Perlakuan Yohan mempu menggetar kan hati pak Burhan. Ia merunduk menatap Yohan yang sedang menyembunyikan wajah di dadanya. Telapak tangan yang mulanya akan memukul Redo, ia letakan di atas kepala Yohan, lalu mengusapnya pelan. "Yohan, kamu anak yang nurut. Kamu juga pinter, tolong berpikir jernih Yoh."

Sementara ibu Eha, dan ibu Karina hanya bisa terisak, hingga keduanya tidak mampu berkata apapun.

Secara perlahan Yohan mengurai pelukkannya di tubuh pak Burhan. Memutar tubuhnya, menatap nanar ke arah pak Zaenal. "Yah, aku__" Yohan menggantungkan kalimatnya, ia menoleh ke arah Redo yang masih memegangi pipinya yang perih. Melihat Redo, rasanya berat sekali untuk melanjutkan kalimatnya. Tapi ia juga tidak ingin melihat Redo merasakan sakit. "Aku mau pulang sama ayah." Putus Yohan dengan berat hati.

Deg!

Keputusan Yohan membuat Redo melebarkan matanya. Ia benar-benar terkejut mendengarnya.

"Kamu ngomong apa Yoh? Kita udah janji. Kamu udah bilang nggak akan pulang." Ucap Redo dengan wajah paniknya. "Tolong  Yoh, jangan nyerah, kita udah terlanjur, jangan berhenti di tengah jalan."

"Redo...!" Bentak pak Burhan, sambil mengangakat telapak tangan, hendak memukul Redo kembali.

"Ayah, jangan pukul Redo," cegah Yohan yang langsung membuat pak Burhan menurunkan kembali tangannya. "Jangan pukul Redo, aku mau pulang." Putus Yohan, kemudian ia berjalan ke arah pintu kamar, sambil mengusap dengan kasar air mata yang membasahi wajahnya. Sementara Pak Zaenal mengikuti di belakangnya.

"Yoh, jangan Yoh." Redo tidak bisa tinggal diam. Ia berusaha mengejar Yohan, namun sayang pak Burhan menghadang, sambil memeluknya. "Aku nggak papa di pukul sama ayah Yoh, tolong jangan berubah!!" Teriak Redo, sambil beruasha melepaskan diri dari pak Burhan.
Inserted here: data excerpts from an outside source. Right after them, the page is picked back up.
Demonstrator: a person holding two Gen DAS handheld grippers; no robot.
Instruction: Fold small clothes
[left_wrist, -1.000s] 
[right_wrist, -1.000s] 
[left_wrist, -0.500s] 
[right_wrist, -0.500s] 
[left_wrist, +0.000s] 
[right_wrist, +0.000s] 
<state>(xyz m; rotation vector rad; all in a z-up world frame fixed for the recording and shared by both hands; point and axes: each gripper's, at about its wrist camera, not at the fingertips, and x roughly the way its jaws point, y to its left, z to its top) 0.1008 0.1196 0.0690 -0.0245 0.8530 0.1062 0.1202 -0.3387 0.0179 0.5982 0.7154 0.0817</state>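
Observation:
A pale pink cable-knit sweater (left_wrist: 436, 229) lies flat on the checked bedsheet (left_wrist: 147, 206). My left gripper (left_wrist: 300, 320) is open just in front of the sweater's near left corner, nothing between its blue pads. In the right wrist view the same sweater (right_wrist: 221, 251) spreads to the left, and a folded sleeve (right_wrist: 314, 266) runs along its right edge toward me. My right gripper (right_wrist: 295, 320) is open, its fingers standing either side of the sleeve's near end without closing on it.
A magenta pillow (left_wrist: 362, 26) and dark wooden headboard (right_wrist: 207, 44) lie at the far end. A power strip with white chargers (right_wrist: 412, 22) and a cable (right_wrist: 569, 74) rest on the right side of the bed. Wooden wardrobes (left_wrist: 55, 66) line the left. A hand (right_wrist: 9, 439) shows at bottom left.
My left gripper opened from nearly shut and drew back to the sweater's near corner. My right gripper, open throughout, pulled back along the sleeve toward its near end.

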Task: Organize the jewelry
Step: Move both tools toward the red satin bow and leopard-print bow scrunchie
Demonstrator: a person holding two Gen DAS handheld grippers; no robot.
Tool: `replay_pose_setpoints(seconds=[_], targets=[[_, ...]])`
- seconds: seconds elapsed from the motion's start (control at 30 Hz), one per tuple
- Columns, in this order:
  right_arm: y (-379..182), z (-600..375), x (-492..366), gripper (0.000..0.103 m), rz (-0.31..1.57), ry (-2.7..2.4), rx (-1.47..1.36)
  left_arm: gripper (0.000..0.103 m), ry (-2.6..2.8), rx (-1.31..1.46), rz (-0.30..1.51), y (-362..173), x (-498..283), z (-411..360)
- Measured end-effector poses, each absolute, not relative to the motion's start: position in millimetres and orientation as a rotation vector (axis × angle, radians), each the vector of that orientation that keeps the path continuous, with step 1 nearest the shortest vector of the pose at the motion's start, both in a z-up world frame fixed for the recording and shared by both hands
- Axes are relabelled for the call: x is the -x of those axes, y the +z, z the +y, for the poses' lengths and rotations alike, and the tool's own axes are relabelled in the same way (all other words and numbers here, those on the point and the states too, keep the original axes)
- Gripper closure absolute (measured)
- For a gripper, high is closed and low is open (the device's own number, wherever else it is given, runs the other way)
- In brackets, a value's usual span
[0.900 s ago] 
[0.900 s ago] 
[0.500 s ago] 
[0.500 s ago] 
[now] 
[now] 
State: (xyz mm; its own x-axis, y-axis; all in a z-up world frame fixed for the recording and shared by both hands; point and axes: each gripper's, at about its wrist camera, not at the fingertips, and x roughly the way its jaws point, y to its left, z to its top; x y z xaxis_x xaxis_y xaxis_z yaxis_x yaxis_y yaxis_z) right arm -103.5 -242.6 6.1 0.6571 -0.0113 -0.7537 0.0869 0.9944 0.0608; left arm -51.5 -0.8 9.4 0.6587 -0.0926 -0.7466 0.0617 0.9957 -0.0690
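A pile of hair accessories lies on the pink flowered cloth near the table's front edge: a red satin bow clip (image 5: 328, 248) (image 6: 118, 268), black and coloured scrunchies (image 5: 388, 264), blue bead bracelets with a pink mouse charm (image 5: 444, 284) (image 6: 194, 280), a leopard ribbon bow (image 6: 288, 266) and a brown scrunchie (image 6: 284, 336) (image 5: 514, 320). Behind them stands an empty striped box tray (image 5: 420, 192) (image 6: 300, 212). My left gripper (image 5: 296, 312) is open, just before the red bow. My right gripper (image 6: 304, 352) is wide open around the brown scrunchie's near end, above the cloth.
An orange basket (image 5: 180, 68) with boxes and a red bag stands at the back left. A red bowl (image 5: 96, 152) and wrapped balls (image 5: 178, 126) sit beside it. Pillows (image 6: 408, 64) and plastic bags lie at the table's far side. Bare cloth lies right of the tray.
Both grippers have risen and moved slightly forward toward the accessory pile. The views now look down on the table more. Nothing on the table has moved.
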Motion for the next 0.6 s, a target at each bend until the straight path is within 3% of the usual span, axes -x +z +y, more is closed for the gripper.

"Jangan konyol Redo!" Ucap Pak Burhan.

"Ayah lepas," sekuat tenaga Redo berusaha lepas, namun sayang tenaga pak Burhan jauh lebih kuat. "YOHANN!!" Ia hanya bisa berteriak memanggil nama Yohan, namun sayang Yohan mengabaikan.

"Yohan, jangan pulang Yoh..." pinta Redo dengan suara lirih, ia sudah lelah berteriak, dan Yohan sudah keluar dari kamar hotel.

Hari itu adalah hari yang menyakitkan, untuk Redo dan Yohan. Baru merasakan indahnya bersama namun sudah harus dipisahkan kembali. Impian mereka untuk tinggal berdua, hanya sebuah harapan yang sudah menjadi asa. Kenyataanya, saat itu mereka terpisah, sebelum rencana-rencana indah yang sudah mereka susun, dijalankan.